Opponents of fracking have used the first anniversary of the moratorium on fracking in England to call for the shale gas industry to give up.
Campaign groups were responding to news that industry proposals were “insufficient” to lift the moratorium imposed by the government after fracking by Cuadrilla caused earthquakes in Lancashire.
The regulator, the Oil & Gas Authority, told DrillOrDrop that research proposed so far by the industry would not “satisfy us that associated hydraulic fracturing could take place consistent with the government’s policy aims”.
The industry organisation, UK Onshore Oil and Gas, said its members would take a “science-led approach” to lift the moratorium. It also said cases of earthquakes caused by fracking were rare when compared with the total number of stimulated wells.
“100% record of unacceptable seismic activity”
Frack Free Lancashire said its position on fracking had not changed and it would “continue to maintain a watchful eye on the industry’s weary rhetoric”:
“We note that the oil and gas industry have provided a feeble attempt to distract attention by suggesting that: ‘cases of induced seismicity associated with hydraulic fracturing are rare’.
“We would point out that the industry has a 100% record of provoking an unacceptable level of seismic activity whenever they have tried onshore high-volume hydraulic fracturing.
“As they appear totally unable to provide a scientific basis for their requests to be permitted to carry on, we believe that it is high time they removed themselves and the threat of fracking from local communities.
“The fracking debate has moved on: we suggest the industry do too.”
“Science to support fracking does not stack up”
A spokesperson for Preston New Road Action Group, representing people living near Cuadrilla’s Lancashire site, said:
“It is good that the industry are unable to produce sufficient evidence to allow the current moratorium to be lifted. Clearly the science to support fracking just does not stack up, which is what we have been arguing for over 6 years now.
“However, at Preston New Road whilst the flare stacks and well pad remain in place, local residents will remain cautious, we will only feel comfortable once the site has been restored to its former green field state”.
“Time for shale companies to hand back licences”

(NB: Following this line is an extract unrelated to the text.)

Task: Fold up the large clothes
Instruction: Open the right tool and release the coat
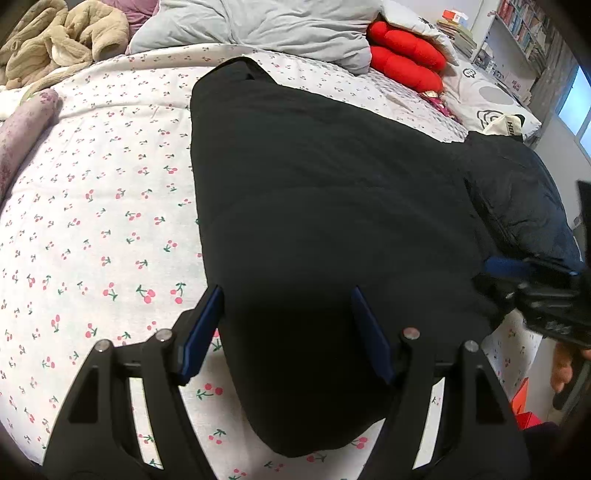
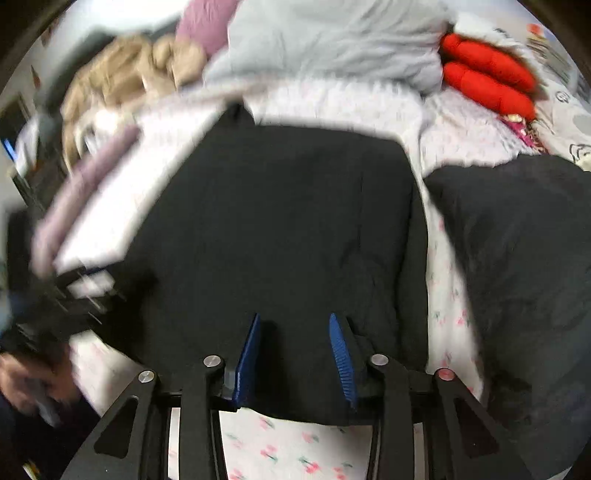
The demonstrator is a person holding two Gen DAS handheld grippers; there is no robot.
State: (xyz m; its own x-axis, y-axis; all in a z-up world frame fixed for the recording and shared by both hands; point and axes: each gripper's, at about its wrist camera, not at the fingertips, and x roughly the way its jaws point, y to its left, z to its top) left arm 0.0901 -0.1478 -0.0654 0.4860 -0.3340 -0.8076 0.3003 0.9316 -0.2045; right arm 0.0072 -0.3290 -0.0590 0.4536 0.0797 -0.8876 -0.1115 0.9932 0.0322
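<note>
Bed sheet [image 1: 110,221], cherry print; bookshelves [image 1: 524,26] upper right. Black garment [image 1: 314,184] lies frame centre. Red cushion [image 1: 406,55], grey duvet [image 1: 277,26] behind. Left gripper [image 1: 288,317] open astride garment; right gripper [image 2: 293,332] partly open over its hem.

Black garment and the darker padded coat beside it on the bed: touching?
Apart. The right wrist view shows a strip of cherry-print sheet between the black garment and the padded coat.
</note>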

David Burley, of Frack Free South Yorkshire, said:
“We know that high volume hydraulic fracturing induces earthquakes, creates fugitive emissions of greenhouse gases, brings radioactive materials to the surface and industrialises our natural environment. All for a fossil fuel that we need to get rid of as quick as possible to achieve our net zero target. It cannot be done safely.
“It is time for companies to hand back to government all licences that target shale rock formations, and for government to impose a permanent ban on all forms of fracking.
“We need to create a million climate jobs in energy efficiency, renewable energy and energy storage.”
“No social licence”
Frack Free Ryedale said:
“FFR have seen lots of statements from the industry and its supporters over several years about the scientific evidence being followed and seeking to reassure local communities that their operations are ‘safe’. The ‘industry’ have no social license to carry out their operations. Yet we continue to see the industry plough on regardless. The regulators have (wrongly in our opinion) accepted that operations will be safe based on submissions from the industry. Yet despite all this, unexpected seismic events continue to occur, regulations are broken, and communities continue to be disrupted.
“The world has moved on and accepts climate change is real. It is time the industry stopped promoting yesterday’s energy mantra. They need to come up with truly sustainable ways to contribute to combating climate change rather than carrying on as though it (climate change) doesn’t exist”.
“UK fracking is unviable”
Steve Mason, of Frack Free United, said:
“It’s no surprise the industry is trying to work its way around the moratorium, but, as was pointed out in various reports including our own submission to the National Audit office, fracking in the UK is unviable for a number of reasons and not just the virtually impossible earthquake predictions.
“The past year has shown that we must think ahead for the future of the next generation and not dwell on shattering the earth to dig up dinosaurs.
“Communities are moving on but we are not going to be complacent as this serves as a warning to us and all the politicians in areas impacted by fracking, you cannot sit back and relax and hope these companies will just go away, they won’t. There are too many vested interests involved.”